The era of doctors prescribing patients with strong antibiotics while waiting for lab reports will soon be counted, and the new device will deliver results in minutes instead of days.
It was invented by a team at Penn State University and described in a paper published in the Proceedings of the National Academy of Sciences on Monday.
The device, jointly developed by Pak Kin Wong, Professor of Biomedical Engineering and Mechanical Engineering, uses microtechnology to capture single bacterial cells that can then be viewed under an electronic microscope.
This approach allows physicians to determine in 30 minutes whether the bacterium is present and whether it is susceptible to drug treatment, as opposed to three to five days currently being performed in the laboratory.
“We currently prescribe antibiotics even when there is no bacteria present,” Wong told AFP.
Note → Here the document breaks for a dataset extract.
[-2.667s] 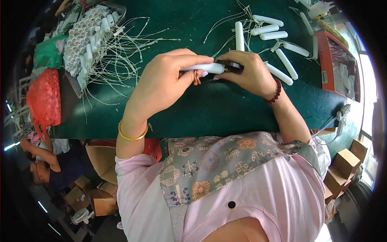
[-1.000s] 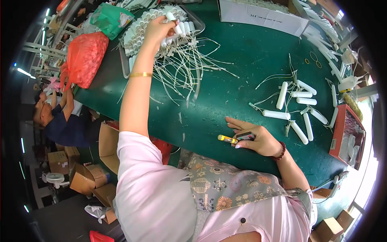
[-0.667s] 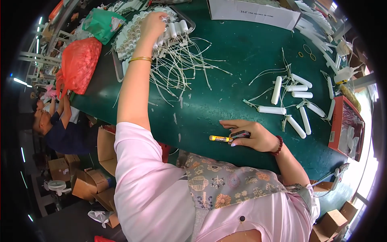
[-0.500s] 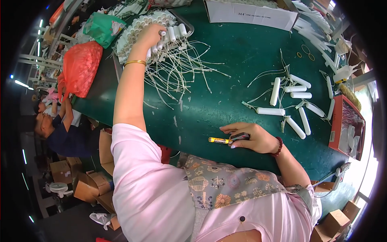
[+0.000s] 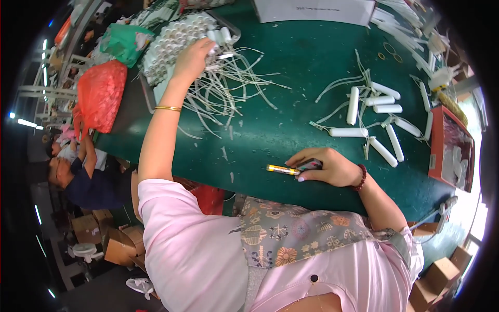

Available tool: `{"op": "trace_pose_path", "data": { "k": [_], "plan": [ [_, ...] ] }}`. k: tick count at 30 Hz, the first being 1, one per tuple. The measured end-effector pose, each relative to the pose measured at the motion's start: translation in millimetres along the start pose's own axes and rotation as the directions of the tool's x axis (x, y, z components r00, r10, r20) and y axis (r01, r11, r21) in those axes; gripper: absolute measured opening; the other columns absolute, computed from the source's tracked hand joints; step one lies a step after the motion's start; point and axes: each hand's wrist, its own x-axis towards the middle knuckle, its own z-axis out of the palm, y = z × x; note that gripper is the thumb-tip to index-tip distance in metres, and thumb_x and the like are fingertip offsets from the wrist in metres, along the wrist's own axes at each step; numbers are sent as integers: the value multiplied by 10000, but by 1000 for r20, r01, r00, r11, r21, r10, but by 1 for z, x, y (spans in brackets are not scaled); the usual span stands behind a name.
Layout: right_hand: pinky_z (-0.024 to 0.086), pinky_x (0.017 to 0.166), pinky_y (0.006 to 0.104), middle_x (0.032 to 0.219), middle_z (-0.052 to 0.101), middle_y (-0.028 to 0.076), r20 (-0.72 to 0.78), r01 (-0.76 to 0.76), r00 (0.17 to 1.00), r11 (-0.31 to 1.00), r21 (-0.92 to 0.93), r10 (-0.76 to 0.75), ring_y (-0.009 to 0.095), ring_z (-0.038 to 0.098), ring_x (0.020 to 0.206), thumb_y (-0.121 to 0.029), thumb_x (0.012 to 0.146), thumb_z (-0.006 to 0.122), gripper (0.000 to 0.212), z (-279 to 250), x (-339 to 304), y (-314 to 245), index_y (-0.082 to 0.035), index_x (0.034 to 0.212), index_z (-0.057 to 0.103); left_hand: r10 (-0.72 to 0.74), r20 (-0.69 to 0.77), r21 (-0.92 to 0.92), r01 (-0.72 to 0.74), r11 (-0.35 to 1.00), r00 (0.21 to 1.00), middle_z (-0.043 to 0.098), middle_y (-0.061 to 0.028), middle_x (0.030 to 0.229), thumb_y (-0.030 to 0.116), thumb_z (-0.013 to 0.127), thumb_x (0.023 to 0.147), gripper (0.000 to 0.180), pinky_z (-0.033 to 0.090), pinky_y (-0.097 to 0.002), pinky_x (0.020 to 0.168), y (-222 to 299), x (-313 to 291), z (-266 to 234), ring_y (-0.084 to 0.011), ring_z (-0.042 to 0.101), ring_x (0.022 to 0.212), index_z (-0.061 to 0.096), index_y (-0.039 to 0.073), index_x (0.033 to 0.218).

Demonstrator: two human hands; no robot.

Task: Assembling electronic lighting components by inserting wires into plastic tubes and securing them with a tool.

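Observation:
My left hand (image 5: 192,60) is at the near right part of a pile of white tubes (image 5: 176,39) standing packed in a tray (image 5: 232,27). Its fingers are closed on a white tube, mostly hidden by the hand. Thin white wires (image 5: 218,96) spread from the pile's near side over the green table (image 5: 249,140). Close to the table's front edge, my right hand (image 5: 332,167) is closed around a slim yellow tool with a dark handle (image 5: 283,169), its tip pointing left. Several loose white tubes with wires (image 5: 349,132) lie beyond and right of that hand.
A red plastic bag (image 5: 101,96) and a green bag (image 5: 125,44) sit left of the tray. At the far edge stands a white box (image 5: 314,13). A red box of small parts (image 5: 442,148) is at the right edge. Another person (image 5: 91,177) sits at far left.
My left hand has moved nearer and slightly right relative to the tray. The right hand and yellow tool hold about the same place. The whole view has shifted a little.

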Motion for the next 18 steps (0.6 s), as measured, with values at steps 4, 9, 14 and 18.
{"op": "trace_pose_path", "data": {
  "k": [4,9,14,18],
  "plan": [
    [524,976,345,1228,696,146,17,70,997,991,-115,-69,240,681,1109,-121,914,752,374,-4,0,1,16,1253,669,-102,1,10,102,995,995,657,-139,1289,-26,555,868,396,521,-423,954,5,6,6,-350,640,1146,687,70,1228],
    [541,885,372,1178,703,172,43,240,971,967,-86,-237,297,689,1025,-105,922,730,258,-4,-6,3,46,1130,709,-77,-160,-296,26,955,984,672,-126,1051,24,636,858,325,532,-425,830,114,55,-35,-315,658,921,714,97,1165],
    [547,866,378,1124,716,169,108,242,965,970,-38,-237,296,693,1005,-93,923,728,236,-4,-13,4,50,1109,710,82,212,-733,103,672,974,670,-130,979,184,732,863,246,529,-388,716,281,73,-22,-304,652,788,669,52,1061],
    [548,861,381,1094,718,174,129,266,958,962,-64,-256,303,693,993,-91,924,728,221,-4,-12,10,51,1092,709,-94,292,-667,273,693,952,656,-201,978,298,787,827,452,575,-428,737,345,86,-11,-356,688,892,536,-4,1050]
  ]
}}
“That is over prescription. That is one of things we tried to express. Can we quickly determine the existence of bacterial infection?”
The researchers’ paper said that in addition to being able to detect whether bacteria is present, the device can begin to classify the type by determining whether the cells are spherical, rod-shaped, or spiral.
“This device determines the existence, but not the type of bacteria,” Wong said. “What we’re working on is a complementary molecular approach such that we can ID the species.”
After the bacteria are found, the sample is exposed to antibiotics to determine if the strain is resistant. In this case, the antibiotic procedure would prove ineffective.
“Urinary tract infections are the most common bacterial infection,” Wong said.
“However, more than 75 percent of urine samples sent to the clinical microbiology laboratory are negative, and rapid rejection or confirmation of the presence of bacteria at a clinically relevant concentration will dramatically increase patient care.”
He added that the team had applied for a provisional patent and could bring their device, which they hope to scale down in size so that it can be used in hospitals and doctors’ offices, to market in three years’ time.